● **WHAT YOU NEED TO DO**: From the data that follows, copy every line with the string "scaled".

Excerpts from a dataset
***
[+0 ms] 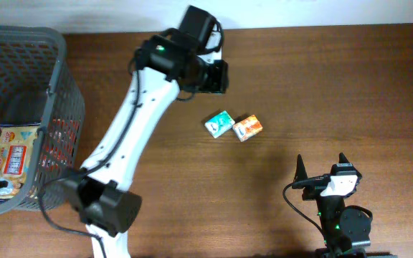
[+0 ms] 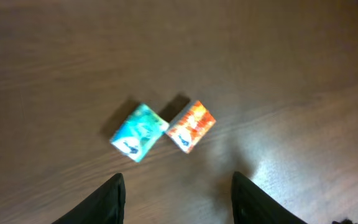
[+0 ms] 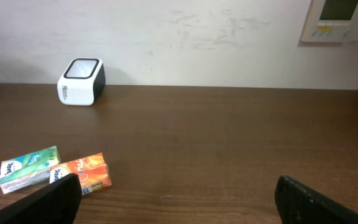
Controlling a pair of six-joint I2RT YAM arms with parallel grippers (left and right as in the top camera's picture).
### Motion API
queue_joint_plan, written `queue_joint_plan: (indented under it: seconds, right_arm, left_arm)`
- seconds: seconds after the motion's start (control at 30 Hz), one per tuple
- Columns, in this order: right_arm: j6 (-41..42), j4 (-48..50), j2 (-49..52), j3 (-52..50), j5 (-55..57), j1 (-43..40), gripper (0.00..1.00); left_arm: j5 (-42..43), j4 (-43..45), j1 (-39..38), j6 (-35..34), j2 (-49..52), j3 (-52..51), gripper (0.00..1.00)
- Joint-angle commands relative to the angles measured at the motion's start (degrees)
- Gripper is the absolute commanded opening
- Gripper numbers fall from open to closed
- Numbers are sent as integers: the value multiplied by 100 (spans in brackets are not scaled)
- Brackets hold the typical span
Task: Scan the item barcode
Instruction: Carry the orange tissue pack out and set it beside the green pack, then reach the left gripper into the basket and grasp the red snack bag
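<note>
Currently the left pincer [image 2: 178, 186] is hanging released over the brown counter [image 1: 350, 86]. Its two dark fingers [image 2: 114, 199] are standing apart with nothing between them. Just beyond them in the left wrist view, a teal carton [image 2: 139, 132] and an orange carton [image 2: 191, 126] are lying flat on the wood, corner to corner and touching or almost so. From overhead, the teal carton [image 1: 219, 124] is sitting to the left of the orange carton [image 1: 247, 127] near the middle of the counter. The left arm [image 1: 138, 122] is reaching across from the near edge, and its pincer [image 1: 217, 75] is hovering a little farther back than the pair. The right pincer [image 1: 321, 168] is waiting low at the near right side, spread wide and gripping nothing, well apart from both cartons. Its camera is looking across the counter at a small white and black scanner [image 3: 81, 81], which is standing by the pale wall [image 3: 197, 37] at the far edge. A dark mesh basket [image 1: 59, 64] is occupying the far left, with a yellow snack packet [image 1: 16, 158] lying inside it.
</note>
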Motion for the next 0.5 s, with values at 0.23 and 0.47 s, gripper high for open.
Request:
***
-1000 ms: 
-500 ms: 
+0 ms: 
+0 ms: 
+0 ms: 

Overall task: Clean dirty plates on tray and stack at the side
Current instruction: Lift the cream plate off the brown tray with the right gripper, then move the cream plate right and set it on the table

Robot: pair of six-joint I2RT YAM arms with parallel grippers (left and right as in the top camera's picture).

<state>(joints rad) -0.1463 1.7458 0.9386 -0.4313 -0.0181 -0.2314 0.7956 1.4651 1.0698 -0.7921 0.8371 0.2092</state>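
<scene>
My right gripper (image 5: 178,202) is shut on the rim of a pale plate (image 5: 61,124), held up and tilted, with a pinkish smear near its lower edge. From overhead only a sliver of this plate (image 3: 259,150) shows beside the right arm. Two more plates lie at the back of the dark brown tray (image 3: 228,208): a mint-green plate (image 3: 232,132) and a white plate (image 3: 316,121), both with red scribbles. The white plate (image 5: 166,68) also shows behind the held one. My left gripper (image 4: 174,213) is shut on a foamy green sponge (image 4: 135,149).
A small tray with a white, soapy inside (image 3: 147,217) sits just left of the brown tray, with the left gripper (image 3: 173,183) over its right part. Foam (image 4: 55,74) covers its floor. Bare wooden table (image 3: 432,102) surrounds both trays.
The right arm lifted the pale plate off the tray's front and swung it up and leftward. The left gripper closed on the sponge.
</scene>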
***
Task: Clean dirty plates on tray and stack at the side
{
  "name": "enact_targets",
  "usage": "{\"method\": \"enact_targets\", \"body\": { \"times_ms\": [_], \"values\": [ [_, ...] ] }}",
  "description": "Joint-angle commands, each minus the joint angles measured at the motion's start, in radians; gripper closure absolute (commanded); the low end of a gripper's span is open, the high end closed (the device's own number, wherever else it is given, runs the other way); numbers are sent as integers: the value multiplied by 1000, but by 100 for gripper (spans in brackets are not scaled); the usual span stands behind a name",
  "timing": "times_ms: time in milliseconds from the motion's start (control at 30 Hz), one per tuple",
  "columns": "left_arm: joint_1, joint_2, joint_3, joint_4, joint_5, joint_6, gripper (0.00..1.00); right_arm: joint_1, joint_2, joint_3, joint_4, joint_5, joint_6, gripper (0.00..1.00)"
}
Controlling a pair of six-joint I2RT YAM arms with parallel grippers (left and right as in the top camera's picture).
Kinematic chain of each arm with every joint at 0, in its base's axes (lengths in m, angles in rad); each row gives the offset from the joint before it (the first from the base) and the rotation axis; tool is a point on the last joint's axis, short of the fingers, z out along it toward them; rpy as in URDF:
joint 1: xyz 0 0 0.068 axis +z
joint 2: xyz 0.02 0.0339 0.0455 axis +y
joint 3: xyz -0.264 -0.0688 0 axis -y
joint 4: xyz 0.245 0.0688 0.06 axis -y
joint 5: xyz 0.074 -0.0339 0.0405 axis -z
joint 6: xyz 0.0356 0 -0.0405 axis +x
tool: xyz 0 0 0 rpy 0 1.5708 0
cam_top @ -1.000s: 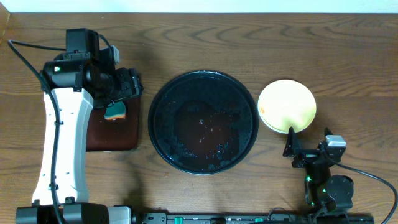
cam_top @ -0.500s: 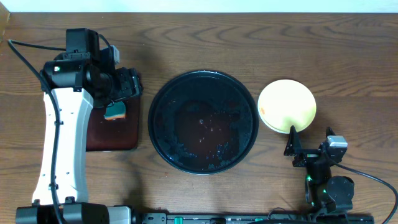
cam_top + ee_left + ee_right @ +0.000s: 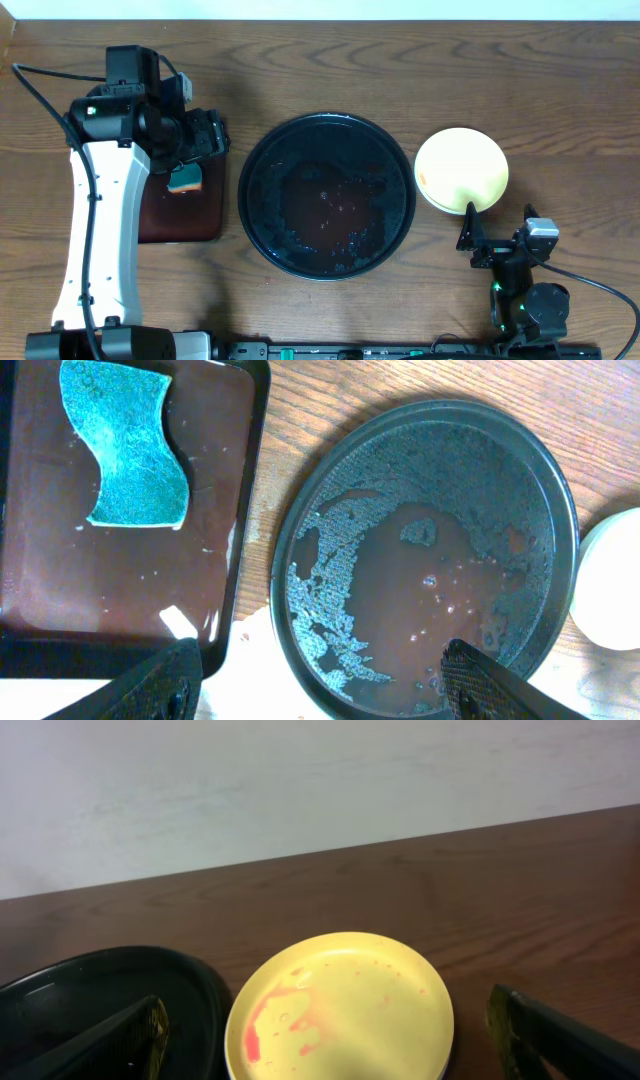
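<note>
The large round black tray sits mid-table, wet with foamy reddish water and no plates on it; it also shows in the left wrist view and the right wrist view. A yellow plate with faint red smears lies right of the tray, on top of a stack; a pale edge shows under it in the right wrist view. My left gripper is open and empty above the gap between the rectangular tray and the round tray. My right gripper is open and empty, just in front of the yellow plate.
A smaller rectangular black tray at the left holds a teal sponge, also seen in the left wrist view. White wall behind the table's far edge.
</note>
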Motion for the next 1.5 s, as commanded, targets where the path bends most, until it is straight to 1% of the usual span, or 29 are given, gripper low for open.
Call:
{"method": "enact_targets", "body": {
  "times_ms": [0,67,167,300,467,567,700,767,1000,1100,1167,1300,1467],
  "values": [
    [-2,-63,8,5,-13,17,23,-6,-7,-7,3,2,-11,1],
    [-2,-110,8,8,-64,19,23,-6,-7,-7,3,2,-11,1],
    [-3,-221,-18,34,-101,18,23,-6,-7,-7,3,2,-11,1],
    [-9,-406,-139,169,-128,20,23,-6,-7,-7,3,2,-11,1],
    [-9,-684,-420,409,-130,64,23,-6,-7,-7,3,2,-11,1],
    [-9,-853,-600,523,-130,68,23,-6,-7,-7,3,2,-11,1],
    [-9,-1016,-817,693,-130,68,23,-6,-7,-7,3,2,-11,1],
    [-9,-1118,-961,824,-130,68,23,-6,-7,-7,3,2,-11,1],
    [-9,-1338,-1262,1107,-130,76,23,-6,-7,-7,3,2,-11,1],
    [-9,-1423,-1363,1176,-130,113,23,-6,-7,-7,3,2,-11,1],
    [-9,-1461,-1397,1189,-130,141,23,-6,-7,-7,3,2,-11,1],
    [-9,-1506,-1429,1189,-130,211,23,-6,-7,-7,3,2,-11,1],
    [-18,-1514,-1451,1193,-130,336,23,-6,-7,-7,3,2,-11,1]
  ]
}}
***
● **PROBLEM SOLUTION**:
- Numbers are sent as integers: the value multiplied by 100 (spans in brackets are not scaled)
  "description": "Joint-angle commands, each minus the joint angles measured at the motion's start, in radians; gripper closure absolute (commanded); the low end of a gripper's span is open, the high end closed (the device's own number, wherever else it is given, runs the other way); numbers are sent as integers: the value multiplied by 1000, but by 100 for gripper (spans in brackets are not scaled); the usual span stands behind a name",

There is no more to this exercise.